What-A-Melon at Dominique Ansel Bakery Japan

It’s no surprise that Dominique Ansel, inventor of the Cronut—the pastry that went viral—headed to Tokyo to open his first international location. Tokyo has a sweet tooth, and fanatic queuing for food was a civic pastime even before the rise of social media: crêpes out of street carts in Harajuku, cakes and macaroons from Paris, fluffy pancakes from Hawaii, bubble tea from Taiwan, juices and açai bowls from LA. It was only a matter of time before Tokyo met the incredibly photogenic sweets from New York City.
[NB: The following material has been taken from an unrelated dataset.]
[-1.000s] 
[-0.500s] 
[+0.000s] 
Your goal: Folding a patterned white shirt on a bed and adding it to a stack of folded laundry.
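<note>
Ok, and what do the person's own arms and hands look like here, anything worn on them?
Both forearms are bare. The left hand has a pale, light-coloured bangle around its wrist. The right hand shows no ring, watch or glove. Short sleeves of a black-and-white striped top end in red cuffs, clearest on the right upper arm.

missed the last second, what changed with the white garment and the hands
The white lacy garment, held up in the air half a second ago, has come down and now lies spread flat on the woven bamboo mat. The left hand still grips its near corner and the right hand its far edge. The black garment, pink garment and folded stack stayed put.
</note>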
The French pastry chef shows that he “gets” Tokyo. He gets what kawaii looks like in this specific context (a trendy New York bakery in Omotesando) and moment in time (now). He gets how important craft, design, and seasonality is to the Japanese, and that subtle cultural cues bring the product closer to the heart. Most importantly, he presents his creations as singular self-contained visuals. His pastries have short, catchy names. Ansel understands that food, like fashion, can be hyped with “limited-edition” quantities and “limited-time” offers, and deliveries that “drop” on certain dates. Ansel also gets what Tokyo can do for him. Unlike food blogs or tweets where language was a barrier with the world, visual platforms such as Instagram is enabling Tokyo to claim its position and status as global trendsetter for food. More and more, social media dictates food trends in Tokyo, and trends that go viral from Tokyo have global influence.

Photo courtesy of DABJ

This proved true for What-a-Melon Soft Serve, launched to celebrate the Tokyo shop’s second anniversary in 2017. It was the perfect summer dish: a slice of watermelon filled with Ansel’s watermelon soft serve. Cartoonish chocolate seeds stuck to the outside of the actual fruit for that additional kawaii factor, and each serving came with a tiny retro container of sea salt to sprinkle on top.

Ansel’s partner Amy Ma says that going viral is “not important at all. Chefs that have a goal to ‘go viral’ are starting off with the wrong approach. It needs to be a good product–taste delicious, look nice, and have a point of view. If it is, it’ll take care of itself.”

Luckily for the team, What-a-Melon was so popular on social media that Ansel decided to bring the dish to New York for 4th of July weekend only. Globalization is here, and I hope it stays sweet.